*Task statement*
In the material below, find every line containing the string "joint" and return it.

*Record excerpts*

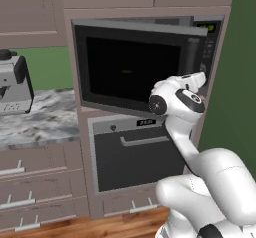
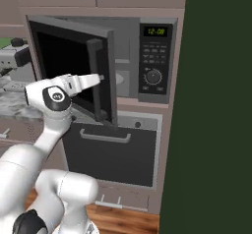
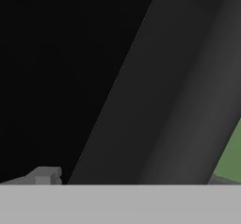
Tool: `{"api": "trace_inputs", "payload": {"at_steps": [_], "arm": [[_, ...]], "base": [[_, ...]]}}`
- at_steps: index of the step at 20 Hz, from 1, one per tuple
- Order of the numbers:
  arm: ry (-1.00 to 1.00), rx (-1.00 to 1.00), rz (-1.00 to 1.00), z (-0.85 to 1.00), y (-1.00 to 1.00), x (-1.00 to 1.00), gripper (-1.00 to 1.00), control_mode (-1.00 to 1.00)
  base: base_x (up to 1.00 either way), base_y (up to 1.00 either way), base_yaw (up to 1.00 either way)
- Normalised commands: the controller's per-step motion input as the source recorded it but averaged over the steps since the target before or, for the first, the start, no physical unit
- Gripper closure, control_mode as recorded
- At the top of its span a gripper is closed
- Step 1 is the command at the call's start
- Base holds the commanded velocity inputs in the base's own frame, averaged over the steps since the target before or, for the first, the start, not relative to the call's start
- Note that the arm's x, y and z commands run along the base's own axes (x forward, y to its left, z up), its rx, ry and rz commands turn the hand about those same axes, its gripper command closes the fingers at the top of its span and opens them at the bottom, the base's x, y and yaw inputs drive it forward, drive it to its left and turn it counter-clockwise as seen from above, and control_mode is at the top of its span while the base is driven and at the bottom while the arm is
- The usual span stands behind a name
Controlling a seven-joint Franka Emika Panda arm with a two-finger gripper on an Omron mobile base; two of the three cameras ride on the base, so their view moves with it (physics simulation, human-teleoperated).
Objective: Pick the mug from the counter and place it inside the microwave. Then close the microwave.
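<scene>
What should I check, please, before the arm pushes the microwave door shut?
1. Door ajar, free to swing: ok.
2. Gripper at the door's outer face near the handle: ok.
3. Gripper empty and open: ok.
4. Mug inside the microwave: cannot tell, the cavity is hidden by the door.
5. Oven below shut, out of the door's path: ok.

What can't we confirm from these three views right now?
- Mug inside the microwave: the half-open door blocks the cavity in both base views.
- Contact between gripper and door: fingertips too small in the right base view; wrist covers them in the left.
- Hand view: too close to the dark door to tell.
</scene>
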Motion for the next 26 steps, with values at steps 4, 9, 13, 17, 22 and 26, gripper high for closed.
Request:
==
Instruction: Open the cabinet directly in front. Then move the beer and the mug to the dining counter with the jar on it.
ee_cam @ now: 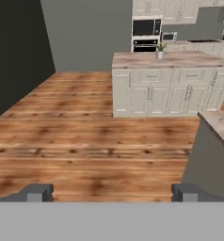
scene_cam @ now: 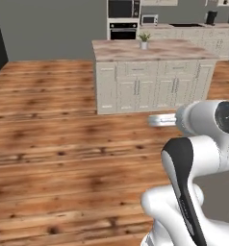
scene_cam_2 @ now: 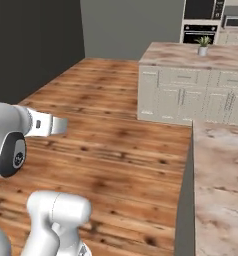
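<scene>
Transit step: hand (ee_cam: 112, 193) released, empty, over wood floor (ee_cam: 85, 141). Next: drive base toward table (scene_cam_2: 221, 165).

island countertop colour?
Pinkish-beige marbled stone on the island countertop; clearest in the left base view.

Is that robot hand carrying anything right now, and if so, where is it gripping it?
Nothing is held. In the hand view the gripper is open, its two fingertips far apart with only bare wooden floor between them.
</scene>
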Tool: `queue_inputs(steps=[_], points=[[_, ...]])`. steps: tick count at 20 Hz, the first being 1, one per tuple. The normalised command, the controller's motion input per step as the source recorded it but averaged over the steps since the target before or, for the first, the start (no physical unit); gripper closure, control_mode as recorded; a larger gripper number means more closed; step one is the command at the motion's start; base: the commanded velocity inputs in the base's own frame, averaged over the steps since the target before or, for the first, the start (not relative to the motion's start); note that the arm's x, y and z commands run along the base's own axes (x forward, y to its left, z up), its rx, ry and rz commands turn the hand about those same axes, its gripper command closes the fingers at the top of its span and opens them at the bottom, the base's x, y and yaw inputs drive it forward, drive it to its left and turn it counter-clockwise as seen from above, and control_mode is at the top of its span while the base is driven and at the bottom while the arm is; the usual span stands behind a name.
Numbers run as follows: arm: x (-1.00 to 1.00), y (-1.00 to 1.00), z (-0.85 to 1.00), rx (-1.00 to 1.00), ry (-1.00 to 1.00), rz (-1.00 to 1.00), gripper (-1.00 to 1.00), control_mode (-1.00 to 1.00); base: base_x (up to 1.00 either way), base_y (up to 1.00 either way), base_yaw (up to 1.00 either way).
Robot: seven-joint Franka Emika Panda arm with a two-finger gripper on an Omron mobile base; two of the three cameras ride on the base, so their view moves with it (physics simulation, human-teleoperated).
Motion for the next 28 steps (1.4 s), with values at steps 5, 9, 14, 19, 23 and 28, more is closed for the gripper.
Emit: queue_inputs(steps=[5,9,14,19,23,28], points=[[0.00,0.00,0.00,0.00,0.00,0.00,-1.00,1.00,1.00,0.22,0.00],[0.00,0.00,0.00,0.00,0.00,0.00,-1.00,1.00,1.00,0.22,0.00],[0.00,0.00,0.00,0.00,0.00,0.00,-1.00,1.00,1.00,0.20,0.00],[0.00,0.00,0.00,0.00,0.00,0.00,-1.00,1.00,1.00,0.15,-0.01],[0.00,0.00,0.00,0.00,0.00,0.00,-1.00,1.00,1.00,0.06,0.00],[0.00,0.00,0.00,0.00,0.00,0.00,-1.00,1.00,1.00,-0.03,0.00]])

*Output of the task*
Controlling a seven-joint Franka Emika Panda arm with a two-finger gripper on an Omron mobile base; two of the three cameras ride on the base, so their view moves with it (physics simulation, human-teleoperated).
Robot: seven-joint Franka Emika Panda arm with a two-finger gripper on an Omron mobile base; two of the three cameras ride on the base, so their view moves with it (physics simulation, human-teleoperated).

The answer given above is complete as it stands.